When thinking of Japan’s venerable artistic traditions, elegant ink and brush paintings, Noh and kabuki performances, sumptuous lacquerware, and beautifully formed ceramics may come to mind. Tattooing, on the other hand, may not. Ronin Gallery aims to change that, with an exhibition devoted to the country’s impressive art of ink and its resonance throughout Japanese society and culture.

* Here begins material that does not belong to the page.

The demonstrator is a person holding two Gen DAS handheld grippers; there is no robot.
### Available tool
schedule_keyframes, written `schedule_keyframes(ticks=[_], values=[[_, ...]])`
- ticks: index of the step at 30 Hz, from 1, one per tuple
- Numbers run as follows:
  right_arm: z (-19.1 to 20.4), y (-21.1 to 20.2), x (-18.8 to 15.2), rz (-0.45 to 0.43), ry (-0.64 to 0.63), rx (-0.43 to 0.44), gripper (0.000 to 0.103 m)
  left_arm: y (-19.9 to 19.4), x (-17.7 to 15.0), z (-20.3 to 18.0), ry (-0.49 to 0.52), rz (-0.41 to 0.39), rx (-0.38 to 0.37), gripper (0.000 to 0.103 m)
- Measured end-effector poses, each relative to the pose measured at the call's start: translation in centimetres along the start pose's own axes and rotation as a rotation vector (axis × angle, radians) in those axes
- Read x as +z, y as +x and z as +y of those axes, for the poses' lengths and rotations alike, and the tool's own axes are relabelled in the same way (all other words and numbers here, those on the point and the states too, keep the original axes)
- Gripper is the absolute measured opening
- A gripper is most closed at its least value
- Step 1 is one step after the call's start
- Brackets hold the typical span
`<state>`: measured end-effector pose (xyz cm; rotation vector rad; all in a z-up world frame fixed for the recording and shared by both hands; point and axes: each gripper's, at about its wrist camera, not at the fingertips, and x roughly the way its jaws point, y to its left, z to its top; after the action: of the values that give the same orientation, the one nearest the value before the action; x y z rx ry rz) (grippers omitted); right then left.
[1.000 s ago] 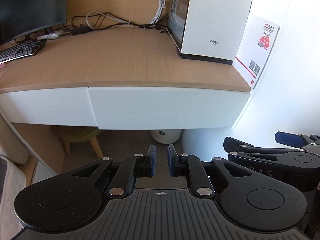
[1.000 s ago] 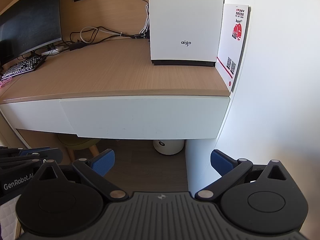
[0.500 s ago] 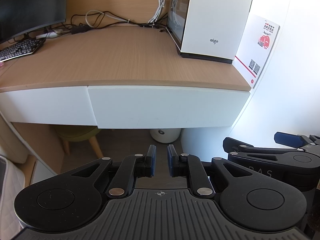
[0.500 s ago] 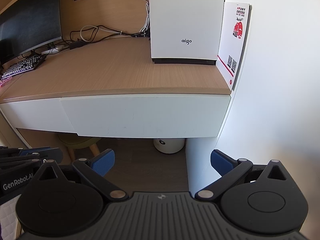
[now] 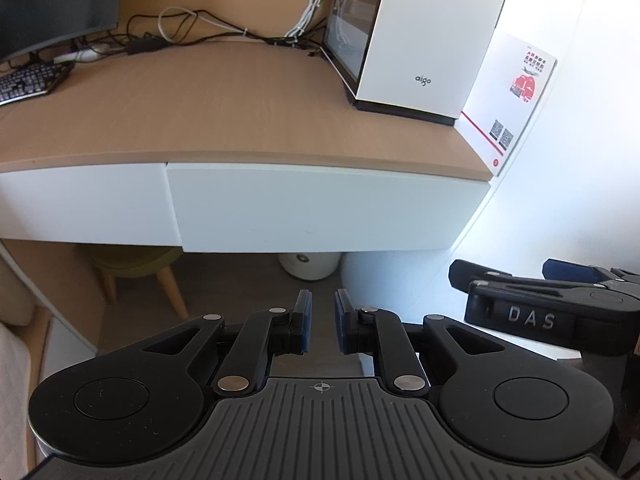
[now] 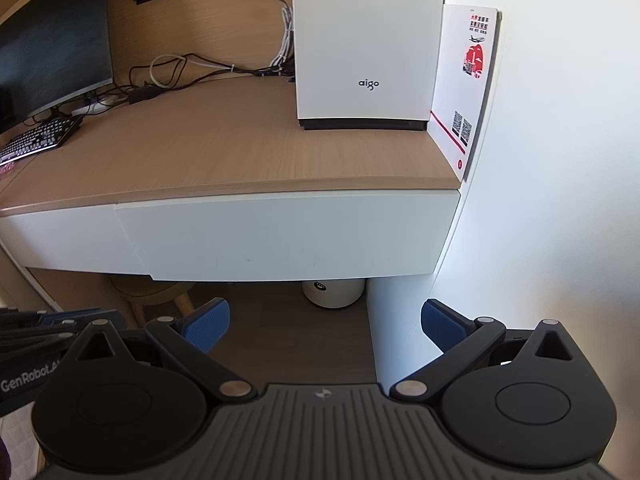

A dragon, its powerful body covered in colorful scales, writhes and coils, bearing its razor-sharp fangs and claws. A shimmering koi leaps gracefully through roiling waters. Richly striped tigers stretch open their dangerous maws to boast crimson tongues and long teeth. And peaceful and wrathful deities alike command their surroundings with outstretched arms, robes flying. These are among the common artistic motifs of Edo period Japan. They adorned the sumptuous robes of the kabuki actors, filled the woodblock prints for which the period is famous—and appeared intricately, indelibly inked onto the bodies of (mostly) men. In celebration of the remarkable art and tradition of tattooing in Japan, and its links to the more well-known and admired arts of kabuki and woodblock printing, Ronin Gallery presents an image-laden exhibition, “Taboo: Ukiyo-e and the Japanese Tattoo Tradition.”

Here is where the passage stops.